User input is a core part of any product - from cars to carpets. For this expriment, we use Python’s command line as the source of user input. In Python, we can request input via the raw_input() function. This function pauses the Python interpreter and reads keyboard commands until it sees the enter key being pressed (in most languages it’s represented by the return character, \n). Reading user input doesn’t help much if we can’t interpret it and then perform the desired actions. This is where error checking becomes necessary.

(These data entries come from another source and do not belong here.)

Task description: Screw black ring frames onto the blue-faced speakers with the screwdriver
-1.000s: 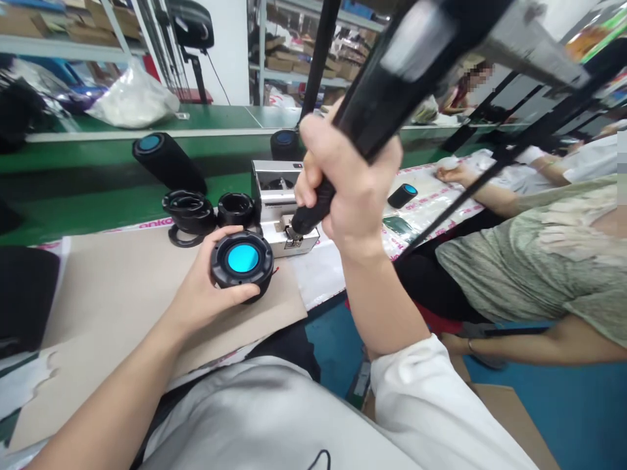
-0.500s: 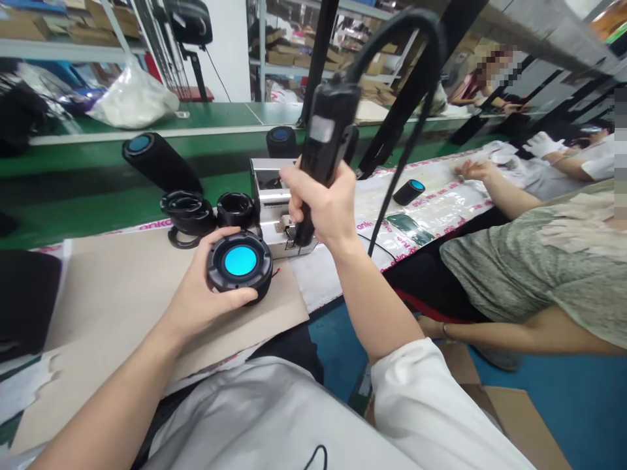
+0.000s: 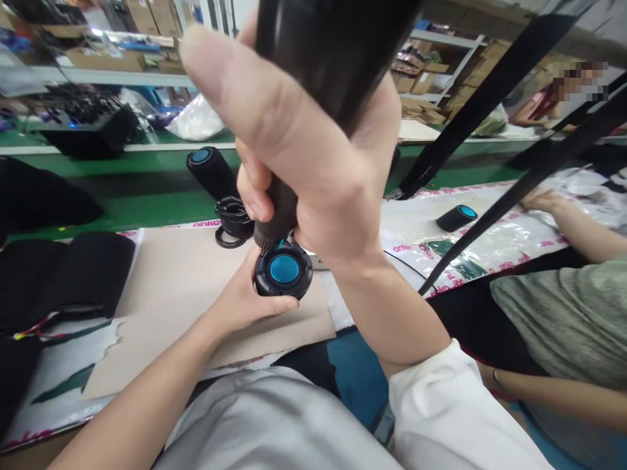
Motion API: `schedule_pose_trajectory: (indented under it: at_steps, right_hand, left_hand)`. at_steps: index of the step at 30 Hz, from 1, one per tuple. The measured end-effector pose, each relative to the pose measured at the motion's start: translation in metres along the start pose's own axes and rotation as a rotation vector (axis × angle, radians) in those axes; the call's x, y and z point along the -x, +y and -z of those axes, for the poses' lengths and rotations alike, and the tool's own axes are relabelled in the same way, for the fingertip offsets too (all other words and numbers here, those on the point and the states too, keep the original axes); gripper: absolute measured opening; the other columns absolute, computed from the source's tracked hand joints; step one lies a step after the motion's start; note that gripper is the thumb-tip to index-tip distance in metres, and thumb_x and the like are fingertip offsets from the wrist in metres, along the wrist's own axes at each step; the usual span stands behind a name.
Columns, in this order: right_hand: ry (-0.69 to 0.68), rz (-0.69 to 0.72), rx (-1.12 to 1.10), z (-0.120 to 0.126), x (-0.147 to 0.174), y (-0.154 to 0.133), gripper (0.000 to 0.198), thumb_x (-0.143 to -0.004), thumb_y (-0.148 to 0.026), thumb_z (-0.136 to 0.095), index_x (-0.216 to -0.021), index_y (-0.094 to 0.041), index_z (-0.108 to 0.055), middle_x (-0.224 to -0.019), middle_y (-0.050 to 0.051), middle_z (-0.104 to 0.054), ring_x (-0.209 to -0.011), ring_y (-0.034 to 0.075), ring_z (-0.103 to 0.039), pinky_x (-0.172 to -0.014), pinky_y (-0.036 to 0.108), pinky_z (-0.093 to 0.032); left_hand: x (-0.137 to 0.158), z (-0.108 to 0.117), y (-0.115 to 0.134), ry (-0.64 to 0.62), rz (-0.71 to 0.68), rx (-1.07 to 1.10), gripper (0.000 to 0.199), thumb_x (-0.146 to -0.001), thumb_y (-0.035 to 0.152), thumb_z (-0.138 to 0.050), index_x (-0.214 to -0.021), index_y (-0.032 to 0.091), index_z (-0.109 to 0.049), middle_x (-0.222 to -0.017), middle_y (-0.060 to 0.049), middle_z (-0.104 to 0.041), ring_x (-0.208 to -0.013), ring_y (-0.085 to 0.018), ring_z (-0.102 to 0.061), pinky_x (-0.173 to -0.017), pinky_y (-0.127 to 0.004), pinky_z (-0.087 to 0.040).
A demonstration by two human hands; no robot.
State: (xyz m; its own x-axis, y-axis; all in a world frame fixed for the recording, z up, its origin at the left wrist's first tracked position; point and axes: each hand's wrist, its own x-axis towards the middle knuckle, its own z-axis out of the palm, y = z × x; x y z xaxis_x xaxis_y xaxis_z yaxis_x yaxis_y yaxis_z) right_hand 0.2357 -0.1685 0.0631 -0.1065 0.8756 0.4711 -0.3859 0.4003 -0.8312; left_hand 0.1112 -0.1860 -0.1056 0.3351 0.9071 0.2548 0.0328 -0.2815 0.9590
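Observation:
My left hand [image 3: 240, 290] is wrapped round a black cylindrical speaker [image 3: 283, 269] with a blue disc in its top face, above the cardboard sheet. Close to the camera, my right hand [image 3: 323, 170] grips a black electric screwdriver [image 3: 333, 46], held upright with its lower end at the far rim of the speaker. Whether the bit sits in a screw cannot be made out. Just beyond the left hand, black ring-shaped parts [image 3: 232, 219] are stacked. Behind them leans another dark speaker [image 3: 210, 171] with a blue end.
A cardboard sheet [image 3: 171, 274] covers the bench in front of me. Black speaker bodies [image 3: 93, 267] with wires lie at the left. Another speaker [image 3: 455, 218] lies on the printed film to the right, near a co-worker's arm [image 3: 563, 215]. Dark slanting posts [image 3: 470, 111] cross the right side.
My right hand has brought the screwdriver up close to the camera, its lower end now over the speaker's far rim. The view has swung left; the left hand keeps its hold.

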Motion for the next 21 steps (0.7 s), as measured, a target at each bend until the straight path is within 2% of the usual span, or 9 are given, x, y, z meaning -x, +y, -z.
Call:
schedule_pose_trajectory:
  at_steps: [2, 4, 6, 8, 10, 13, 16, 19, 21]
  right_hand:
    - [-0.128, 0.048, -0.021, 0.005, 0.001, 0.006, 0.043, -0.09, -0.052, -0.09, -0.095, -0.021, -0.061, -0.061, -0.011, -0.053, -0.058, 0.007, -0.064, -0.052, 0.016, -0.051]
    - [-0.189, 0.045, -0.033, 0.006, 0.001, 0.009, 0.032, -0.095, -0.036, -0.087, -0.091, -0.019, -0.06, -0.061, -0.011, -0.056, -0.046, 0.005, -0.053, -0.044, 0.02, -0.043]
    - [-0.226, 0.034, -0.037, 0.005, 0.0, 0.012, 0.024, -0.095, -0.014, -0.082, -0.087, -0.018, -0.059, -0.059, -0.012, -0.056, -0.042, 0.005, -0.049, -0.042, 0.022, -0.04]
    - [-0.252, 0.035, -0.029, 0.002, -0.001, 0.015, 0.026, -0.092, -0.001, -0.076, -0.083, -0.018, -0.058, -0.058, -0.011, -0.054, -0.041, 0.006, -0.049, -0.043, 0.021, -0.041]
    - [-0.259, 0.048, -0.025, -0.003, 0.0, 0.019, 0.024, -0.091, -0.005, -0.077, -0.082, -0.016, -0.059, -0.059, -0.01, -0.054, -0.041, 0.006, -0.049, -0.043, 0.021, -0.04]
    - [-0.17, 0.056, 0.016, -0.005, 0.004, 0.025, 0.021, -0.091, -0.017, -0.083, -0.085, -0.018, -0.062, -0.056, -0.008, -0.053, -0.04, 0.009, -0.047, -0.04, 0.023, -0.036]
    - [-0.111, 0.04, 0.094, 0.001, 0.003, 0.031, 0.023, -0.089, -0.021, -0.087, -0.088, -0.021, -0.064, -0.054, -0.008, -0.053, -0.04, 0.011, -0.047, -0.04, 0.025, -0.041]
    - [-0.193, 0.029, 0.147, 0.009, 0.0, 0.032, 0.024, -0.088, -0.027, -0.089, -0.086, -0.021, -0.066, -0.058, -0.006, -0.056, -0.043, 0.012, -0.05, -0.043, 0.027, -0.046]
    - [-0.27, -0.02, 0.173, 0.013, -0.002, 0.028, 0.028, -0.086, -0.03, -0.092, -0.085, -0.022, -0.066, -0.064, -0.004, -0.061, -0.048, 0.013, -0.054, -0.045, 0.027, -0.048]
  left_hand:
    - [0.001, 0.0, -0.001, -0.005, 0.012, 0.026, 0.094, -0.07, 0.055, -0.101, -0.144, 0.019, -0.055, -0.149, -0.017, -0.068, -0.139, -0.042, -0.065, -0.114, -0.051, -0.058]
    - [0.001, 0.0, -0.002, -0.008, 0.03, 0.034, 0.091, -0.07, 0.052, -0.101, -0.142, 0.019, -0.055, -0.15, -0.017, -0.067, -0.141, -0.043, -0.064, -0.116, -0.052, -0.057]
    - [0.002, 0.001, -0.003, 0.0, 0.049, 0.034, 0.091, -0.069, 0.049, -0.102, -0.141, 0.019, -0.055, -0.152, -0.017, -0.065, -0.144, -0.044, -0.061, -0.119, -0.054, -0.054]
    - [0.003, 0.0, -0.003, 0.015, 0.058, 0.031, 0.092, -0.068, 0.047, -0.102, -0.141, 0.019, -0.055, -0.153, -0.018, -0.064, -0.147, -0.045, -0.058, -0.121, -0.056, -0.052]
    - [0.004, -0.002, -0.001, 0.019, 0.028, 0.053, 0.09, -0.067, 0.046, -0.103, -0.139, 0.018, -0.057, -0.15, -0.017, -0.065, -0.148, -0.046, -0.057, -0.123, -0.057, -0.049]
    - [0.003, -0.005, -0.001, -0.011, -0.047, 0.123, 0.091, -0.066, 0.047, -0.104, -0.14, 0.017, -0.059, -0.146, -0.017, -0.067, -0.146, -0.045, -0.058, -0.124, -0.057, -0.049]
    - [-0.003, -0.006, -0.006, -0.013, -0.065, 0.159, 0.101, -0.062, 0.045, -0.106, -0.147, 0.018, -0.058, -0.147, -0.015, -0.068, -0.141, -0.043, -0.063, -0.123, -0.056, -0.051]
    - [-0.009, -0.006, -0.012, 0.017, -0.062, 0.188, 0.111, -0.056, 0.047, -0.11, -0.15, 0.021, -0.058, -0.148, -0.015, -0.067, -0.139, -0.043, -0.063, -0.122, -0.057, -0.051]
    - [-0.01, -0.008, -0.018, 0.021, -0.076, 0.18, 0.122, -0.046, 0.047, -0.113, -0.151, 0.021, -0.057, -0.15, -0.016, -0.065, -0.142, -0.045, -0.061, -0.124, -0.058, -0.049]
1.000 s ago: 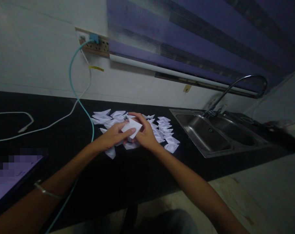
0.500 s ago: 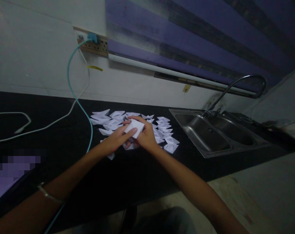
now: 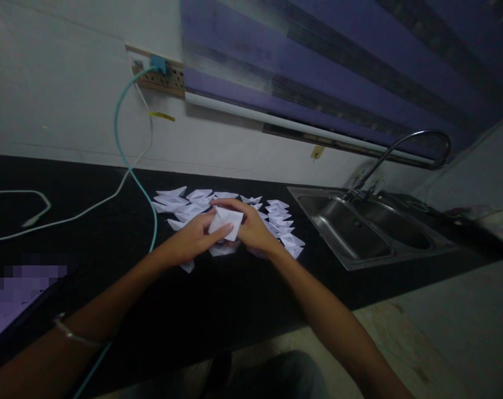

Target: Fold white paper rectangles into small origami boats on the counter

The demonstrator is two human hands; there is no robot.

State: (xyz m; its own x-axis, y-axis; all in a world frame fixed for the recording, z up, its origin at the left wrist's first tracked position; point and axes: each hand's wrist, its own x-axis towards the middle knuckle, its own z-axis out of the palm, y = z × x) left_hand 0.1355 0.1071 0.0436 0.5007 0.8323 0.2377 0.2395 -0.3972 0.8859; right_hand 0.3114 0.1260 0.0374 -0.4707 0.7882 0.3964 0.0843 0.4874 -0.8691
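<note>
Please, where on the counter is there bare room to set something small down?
The counter looks bare between the folded papers and its near edge, and, more narrowly, between papers and sink. Crowded: around the left hand and right hand.

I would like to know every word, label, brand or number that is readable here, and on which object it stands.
No text can be read.
Held white paper: no writing visible.
Yellow strip on the white cable: too small to tell.
Yellow tag below the blind: too small to tell.
Purple surface, lower left: pixelated, unreadable.
</note>
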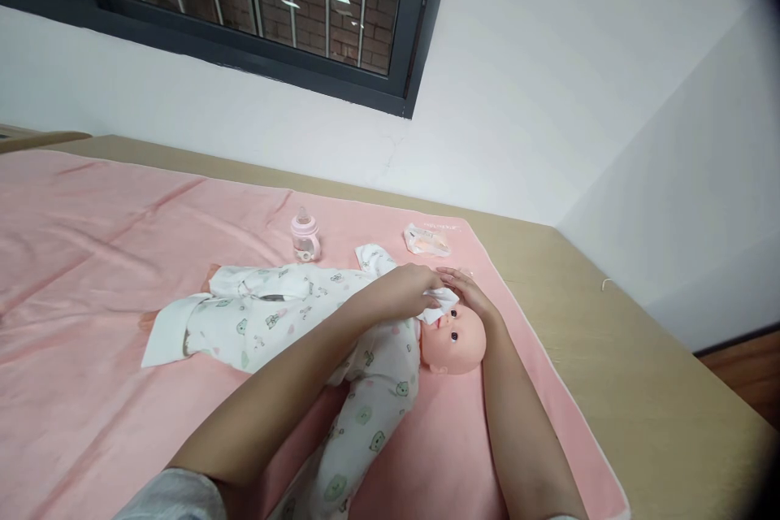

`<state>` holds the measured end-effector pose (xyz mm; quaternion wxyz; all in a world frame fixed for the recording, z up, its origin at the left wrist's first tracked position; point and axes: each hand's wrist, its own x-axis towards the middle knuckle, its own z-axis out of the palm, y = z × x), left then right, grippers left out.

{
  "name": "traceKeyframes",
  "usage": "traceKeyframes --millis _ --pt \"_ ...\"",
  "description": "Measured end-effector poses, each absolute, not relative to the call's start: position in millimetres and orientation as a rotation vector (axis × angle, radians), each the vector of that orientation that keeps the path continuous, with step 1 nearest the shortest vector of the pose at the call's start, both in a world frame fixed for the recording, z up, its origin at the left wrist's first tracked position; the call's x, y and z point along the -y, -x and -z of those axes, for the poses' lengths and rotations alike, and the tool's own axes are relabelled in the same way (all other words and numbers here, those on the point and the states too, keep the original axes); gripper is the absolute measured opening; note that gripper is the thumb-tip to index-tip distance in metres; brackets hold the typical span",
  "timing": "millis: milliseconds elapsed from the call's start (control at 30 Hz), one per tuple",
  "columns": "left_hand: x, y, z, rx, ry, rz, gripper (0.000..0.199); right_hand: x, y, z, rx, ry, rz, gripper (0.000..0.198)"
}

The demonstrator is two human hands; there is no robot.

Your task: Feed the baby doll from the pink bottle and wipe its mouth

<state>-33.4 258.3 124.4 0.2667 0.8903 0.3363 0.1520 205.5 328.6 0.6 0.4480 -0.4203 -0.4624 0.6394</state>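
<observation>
A baby doll (454, 345) in white printed clothes (268, 321) lies on its back, its head toward the right. My left hand (408, 290) is closed on a white wipe (442, 303), held against the doll's face near the mouth and cheek. Curved around the far side of the doll's head is my right hand (468, 289), its fingers stretched out and reaching close to the left hand. It appears to hold nothing. The left fingertips are partly hidden behind the hand and the wipe.
A pink baby bottle (305, 237) stands upright beyond the doll's body. Farther right lies a small clear plastic packet (427, 240). Everything rests on a pink blanket (79, 276) over a wooden surface (566, 325), with a white wall (505, 81) and barred window (329, 0) behind.
</observation>
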Motion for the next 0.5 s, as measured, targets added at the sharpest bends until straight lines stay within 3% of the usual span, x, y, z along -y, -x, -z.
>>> traceKeyframes --millis 500 --pt "-262.2 32.7 -116.9 -0.856 -2.421 -0.397 0.019 -331.5 -206.6 3.0 1.159 1.021 -1.589 0.033"
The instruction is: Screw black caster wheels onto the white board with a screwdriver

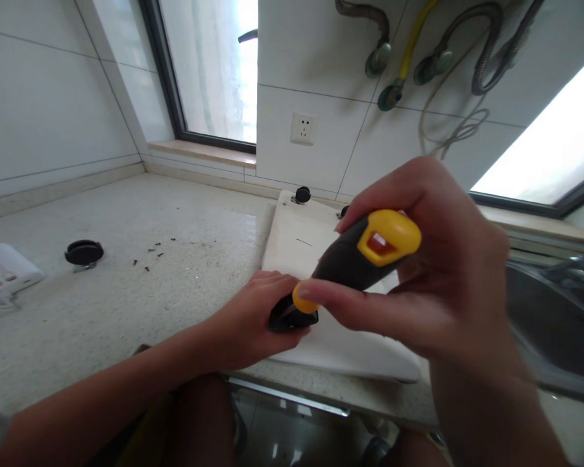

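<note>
My right hand (448, 279) is wrapped round the black and yellow handle of a screwdriver (340, 263), its thumb on the yellow collar. The screwdriver slants down towards a black caster wheel (289, 316), and its tip is hidden. My left hand (238, 324) grips that caster wheel at the near part of a white panel (350, 353). The panel lies on the speckled countertop (214, 233). At its far edge sit two more casters, a black one (302, 194) and another (343, 211) partly behind my right hand.
A loose black caster (84, 253) and several small dark screws (159, 255) lie on the counter at left, beside a white plastic device (7, 272). A metal sink (549, 324) is at right. Hoses (491, 58) and a socket (302, 128) are on the tiled wall.
</note>
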A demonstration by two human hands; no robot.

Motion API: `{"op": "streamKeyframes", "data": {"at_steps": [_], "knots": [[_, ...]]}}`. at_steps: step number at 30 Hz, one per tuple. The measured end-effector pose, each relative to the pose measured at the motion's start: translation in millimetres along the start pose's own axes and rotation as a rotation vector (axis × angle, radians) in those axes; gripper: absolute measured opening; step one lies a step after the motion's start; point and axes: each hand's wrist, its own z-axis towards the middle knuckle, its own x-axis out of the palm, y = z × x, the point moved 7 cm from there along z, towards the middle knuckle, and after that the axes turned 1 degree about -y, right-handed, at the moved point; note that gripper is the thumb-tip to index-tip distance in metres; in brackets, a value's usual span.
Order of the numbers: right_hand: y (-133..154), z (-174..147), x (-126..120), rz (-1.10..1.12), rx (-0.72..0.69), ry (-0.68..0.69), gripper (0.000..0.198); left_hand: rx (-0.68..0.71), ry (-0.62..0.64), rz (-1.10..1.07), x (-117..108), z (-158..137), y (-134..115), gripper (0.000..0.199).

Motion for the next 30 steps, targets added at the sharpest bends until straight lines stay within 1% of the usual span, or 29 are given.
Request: {"op": "streamKeyframes", "data": {"at_steps": [3,4,5,6,7,9,10,11,13,15,18,21,23,26,28,30], "knots": [[4.5,-10.1,-15.5,-0.11,-0.027,-0.079,0.035,0.038,-0.002,-0.056,-0.4,-0.4,-2.2,0.033],[5.7,-11.9,-21.3,-0.118,-0.043,-0.098,0.033,0.041,-0.003,-0.058,-0.4,-0.4,-2.7,0.033],[5.2,-12.4,-25.5,-0.093,-0.049,-0.081,0.031,0.031,-0.002,-0.048,-0.3,-0.2,-2.5,0.031],[2.7,-11.5,-27.3,-0.03,-0.046,-0.025,0.03,0.009,0.0,-0.027,0.0,-0.1,-1.5,0.028],[-1.1,-10.1,-27.3,0.069,-0.037,0.062,0.035,-0.018,0.002,0.0,0.2,0.1,-0.3,0.025],[-11.2,-8.1,-22.7,0.309,0.002,0.28,0.053,-0.066,-0.003,0.038,0.2,0.2,1.9,0.019],[-15.6,-7.7,-20.8,0.416,0.011,0.366,0.057,-0.078,-0.008,0.037,0.0,0.2,2.3,0.019],[-19.0,-7.2,-19.9,0.504,0.003,0.419,0.057,-0.077,-0.012,0.028,0.0,0.2,2.0,0.019],[-24.4,-5.7,-19.5,0.586,-0.015,0.436,0.052,-0.062,-0.02,0.017,0.0,0.2,1.1,0.018],[-25.9,-4.2,-21.1,0.538,-0.012,0.357,0.049,-0.039,-0.021,0.043,0.2,-0.1,0.3,0.017],[-15.8,-4.9,-27.5,0.336,0.004,0.21,0.042,-0.026,-0.034,0.063,-0.4,-0.7,0.8,0.017],[-2.4,-7.7,-30.1,0.142,0.014,0.134,0.034,-0.046,-0.005,0.023,1.4,-0.7,2.6,0.018],[-1.0,-9.3,-27.6,0.065,0.041,0.071,0.03,-0.065,0.007,-0.003,2.1,-0.4,3.7,0.02],[-2.7,-10.7,-20.2,0.034,0.012,-0.083,0.028,-0.084,0.009,-0.02,1.6,0.1,5.7,0.022],[-5.4,-11.0,-15.3,0.047,-0.023,-0.169,0.029,-0.068,0.022,-0.025,1.9,0.7,6.3,0.022],[-13.7,-13.1,-17.3,0.057,0.008,-0.248,0.033,-0.035,0.024,-0.027,1.5,1.5,6.2,0.024]]}}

If you typed in asdf to the command line when prompted, nothing would happen to the screen. This is expected behavior! If the code was not error checked, we’d see something entirely different. To try it out, replace the following section in the code:

        except KeyError as e:

With this:


If you did it ‘right’, the next time you run the code and enter an invalid command like asdf, the script should crash. The try:/except: structure prevents crashing by catching the error when it’s ‘thrown’. In effect, it lets you continue to type commands and change the behaviour of the OLED screen no matter how badly you mistyped them.

If you want to learn more about user input, the next expriment (displaying images on the OLED) builds right on this concept.

User interface

A user interface is the main way we interact with software. Here, the user interface is the list of commands we output and the prompt we print afterwards (>>). The command list lets us know what we can do here, and the prompt lets us know where our input will happen.

Why don’t we print out ‘type in your command, and then press enter to send it’? There’s a hint already present in the list of commands - ‘Enter the following…’ implies we’ll have to enter some text. Additionally, just like smart-phone apps don’t need to tell us to touch the screen, we already know the context requires text-based input because we ran our program in the commandline!

Having you UI communicate clearly and effectively is important not only if you want to share your work, but also for future-you! When you make a cool project and come back to it later, you could have forgotten how to use it - having a clear and concise UI can let you know how to make your project work even if you don’t remember at all.


For developers another major way to communicate is through the code itself - with comments! The code above is sprinkled with comments that try to describe what each piece is doing. So even if just the source code is presented, we can get some understanding of how the program works by reading the comments.